### AIM OF THE EXERCISE
Going through the entries, how many lines include the string "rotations"? Answer only with the number.

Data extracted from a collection

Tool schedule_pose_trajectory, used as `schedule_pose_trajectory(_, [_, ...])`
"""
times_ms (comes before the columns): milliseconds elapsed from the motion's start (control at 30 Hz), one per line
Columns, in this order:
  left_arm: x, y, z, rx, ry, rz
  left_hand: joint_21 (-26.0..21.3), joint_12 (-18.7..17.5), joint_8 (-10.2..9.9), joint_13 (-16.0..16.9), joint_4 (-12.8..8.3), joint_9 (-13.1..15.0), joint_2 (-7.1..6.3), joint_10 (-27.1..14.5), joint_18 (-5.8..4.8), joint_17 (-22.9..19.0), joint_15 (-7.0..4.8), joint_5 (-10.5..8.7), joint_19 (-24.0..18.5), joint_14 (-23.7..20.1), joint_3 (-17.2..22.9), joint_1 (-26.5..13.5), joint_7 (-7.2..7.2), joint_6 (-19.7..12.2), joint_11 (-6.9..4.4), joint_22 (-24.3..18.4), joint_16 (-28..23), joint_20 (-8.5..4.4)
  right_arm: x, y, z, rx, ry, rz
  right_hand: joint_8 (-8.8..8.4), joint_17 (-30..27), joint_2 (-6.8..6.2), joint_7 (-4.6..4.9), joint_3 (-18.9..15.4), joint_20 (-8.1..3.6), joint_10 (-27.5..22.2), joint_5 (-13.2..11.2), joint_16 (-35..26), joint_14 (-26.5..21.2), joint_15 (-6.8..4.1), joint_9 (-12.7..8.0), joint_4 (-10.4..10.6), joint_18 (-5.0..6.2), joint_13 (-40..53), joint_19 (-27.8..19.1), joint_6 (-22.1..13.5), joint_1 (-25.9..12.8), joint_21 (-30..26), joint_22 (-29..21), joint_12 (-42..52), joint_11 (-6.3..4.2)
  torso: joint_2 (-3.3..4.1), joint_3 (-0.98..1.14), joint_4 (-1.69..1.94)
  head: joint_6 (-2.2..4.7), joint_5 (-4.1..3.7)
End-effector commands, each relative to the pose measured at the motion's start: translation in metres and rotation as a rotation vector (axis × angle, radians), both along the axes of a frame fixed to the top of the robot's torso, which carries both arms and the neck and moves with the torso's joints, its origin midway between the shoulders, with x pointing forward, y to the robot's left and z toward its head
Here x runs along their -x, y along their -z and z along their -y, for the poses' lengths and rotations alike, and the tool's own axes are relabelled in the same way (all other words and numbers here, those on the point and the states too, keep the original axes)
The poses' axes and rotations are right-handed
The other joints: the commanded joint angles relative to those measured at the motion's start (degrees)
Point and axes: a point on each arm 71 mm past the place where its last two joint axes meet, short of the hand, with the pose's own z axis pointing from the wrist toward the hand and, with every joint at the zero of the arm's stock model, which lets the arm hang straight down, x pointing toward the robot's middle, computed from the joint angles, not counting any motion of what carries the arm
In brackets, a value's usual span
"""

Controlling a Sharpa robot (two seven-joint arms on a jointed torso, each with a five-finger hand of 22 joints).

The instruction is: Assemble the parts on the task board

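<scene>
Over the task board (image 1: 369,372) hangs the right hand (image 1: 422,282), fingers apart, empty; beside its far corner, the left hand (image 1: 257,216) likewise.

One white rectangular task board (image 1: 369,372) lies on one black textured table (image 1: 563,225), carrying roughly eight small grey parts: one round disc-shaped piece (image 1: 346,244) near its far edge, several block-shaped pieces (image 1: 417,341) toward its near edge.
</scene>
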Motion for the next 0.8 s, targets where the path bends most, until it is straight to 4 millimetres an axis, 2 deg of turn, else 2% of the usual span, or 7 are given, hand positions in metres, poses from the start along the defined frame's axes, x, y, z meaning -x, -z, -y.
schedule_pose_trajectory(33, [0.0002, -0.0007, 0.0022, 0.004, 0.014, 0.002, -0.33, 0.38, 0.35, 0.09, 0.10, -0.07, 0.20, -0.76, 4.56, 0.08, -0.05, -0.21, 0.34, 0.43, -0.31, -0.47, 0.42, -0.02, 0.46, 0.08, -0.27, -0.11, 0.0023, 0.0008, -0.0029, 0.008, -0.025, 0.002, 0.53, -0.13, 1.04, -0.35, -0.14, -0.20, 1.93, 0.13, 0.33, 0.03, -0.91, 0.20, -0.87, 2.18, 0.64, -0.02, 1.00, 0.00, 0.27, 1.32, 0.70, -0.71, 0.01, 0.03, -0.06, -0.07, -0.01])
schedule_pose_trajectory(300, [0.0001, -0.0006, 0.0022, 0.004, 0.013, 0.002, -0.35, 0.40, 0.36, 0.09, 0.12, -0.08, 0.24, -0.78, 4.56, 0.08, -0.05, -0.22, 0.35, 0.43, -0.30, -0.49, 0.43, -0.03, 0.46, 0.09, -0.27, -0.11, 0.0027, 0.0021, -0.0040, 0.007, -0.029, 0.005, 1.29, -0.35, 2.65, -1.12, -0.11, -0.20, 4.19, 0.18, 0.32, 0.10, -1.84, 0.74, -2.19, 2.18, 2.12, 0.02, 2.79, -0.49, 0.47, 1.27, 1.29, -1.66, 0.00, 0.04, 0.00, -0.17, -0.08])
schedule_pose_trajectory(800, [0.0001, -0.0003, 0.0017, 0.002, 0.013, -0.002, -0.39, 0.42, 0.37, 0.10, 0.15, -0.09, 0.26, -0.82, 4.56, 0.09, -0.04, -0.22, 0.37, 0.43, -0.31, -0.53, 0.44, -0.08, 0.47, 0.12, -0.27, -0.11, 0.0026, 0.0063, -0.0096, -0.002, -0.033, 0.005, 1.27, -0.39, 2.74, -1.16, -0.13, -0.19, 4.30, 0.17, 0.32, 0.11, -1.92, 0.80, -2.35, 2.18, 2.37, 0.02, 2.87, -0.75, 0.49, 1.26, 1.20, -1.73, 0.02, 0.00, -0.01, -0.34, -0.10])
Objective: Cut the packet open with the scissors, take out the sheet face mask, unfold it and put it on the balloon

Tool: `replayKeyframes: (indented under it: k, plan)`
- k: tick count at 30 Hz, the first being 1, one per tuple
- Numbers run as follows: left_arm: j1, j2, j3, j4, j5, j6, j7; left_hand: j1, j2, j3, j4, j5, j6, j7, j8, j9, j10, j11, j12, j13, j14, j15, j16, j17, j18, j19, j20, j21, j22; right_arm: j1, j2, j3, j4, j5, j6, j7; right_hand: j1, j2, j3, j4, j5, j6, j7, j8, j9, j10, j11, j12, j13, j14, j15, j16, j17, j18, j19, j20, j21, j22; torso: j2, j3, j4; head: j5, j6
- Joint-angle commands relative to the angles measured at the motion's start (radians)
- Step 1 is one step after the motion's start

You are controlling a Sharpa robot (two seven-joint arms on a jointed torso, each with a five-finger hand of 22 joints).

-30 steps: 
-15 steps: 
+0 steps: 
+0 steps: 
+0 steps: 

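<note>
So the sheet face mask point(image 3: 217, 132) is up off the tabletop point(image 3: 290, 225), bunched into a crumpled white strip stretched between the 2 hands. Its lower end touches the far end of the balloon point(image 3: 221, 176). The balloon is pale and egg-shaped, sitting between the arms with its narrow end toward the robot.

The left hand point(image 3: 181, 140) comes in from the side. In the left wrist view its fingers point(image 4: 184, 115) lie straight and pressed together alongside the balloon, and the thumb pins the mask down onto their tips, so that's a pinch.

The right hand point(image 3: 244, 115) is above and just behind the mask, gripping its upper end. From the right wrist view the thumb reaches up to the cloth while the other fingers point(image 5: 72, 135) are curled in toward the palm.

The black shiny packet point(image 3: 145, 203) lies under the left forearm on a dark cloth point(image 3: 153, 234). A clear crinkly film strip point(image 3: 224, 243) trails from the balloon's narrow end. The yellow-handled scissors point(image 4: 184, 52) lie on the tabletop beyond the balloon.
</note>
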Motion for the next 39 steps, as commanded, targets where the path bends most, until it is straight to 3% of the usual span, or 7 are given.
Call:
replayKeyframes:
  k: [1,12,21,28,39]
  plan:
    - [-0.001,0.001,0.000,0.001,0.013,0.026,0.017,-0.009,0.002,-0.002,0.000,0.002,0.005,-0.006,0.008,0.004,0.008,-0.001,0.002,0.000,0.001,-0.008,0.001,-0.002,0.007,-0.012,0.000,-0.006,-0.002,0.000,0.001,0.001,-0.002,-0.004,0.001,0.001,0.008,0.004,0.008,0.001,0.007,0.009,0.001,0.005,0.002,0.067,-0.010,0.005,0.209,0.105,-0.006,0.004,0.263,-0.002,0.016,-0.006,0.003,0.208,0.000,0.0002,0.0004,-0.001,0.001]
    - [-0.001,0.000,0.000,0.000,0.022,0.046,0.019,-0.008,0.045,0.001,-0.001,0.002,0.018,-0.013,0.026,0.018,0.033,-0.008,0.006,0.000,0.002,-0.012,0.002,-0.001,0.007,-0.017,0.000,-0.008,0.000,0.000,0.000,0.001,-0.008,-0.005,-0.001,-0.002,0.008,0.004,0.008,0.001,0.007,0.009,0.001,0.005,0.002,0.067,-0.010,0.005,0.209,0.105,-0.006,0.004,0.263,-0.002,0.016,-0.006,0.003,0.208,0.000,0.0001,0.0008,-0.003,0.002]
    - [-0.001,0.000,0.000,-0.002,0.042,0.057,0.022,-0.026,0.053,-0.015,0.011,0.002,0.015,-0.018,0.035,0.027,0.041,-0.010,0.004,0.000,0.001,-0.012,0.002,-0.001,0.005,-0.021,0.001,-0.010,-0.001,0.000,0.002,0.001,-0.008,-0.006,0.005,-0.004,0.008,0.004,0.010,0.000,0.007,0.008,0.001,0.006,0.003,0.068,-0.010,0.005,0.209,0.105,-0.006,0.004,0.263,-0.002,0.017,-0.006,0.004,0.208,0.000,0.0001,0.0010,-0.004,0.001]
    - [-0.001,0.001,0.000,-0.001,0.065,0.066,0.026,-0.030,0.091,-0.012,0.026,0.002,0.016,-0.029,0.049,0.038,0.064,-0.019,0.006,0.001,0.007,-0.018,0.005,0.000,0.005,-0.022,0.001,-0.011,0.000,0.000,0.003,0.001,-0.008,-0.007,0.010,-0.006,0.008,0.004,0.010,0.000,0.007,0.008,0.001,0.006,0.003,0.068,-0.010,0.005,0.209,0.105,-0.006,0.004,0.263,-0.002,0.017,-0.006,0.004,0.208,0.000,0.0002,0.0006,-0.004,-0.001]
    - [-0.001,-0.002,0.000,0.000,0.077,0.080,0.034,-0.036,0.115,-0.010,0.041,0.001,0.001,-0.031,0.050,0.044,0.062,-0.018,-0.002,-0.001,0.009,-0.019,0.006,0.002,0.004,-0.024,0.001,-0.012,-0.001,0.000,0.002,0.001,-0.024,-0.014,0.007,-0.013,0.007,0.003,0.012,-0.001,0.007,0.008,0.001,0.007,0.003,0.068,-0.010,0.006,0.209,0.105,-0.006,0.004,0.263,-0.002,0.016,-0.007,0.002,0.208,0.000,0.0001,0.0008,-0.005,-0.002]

### ANSWER BOX
2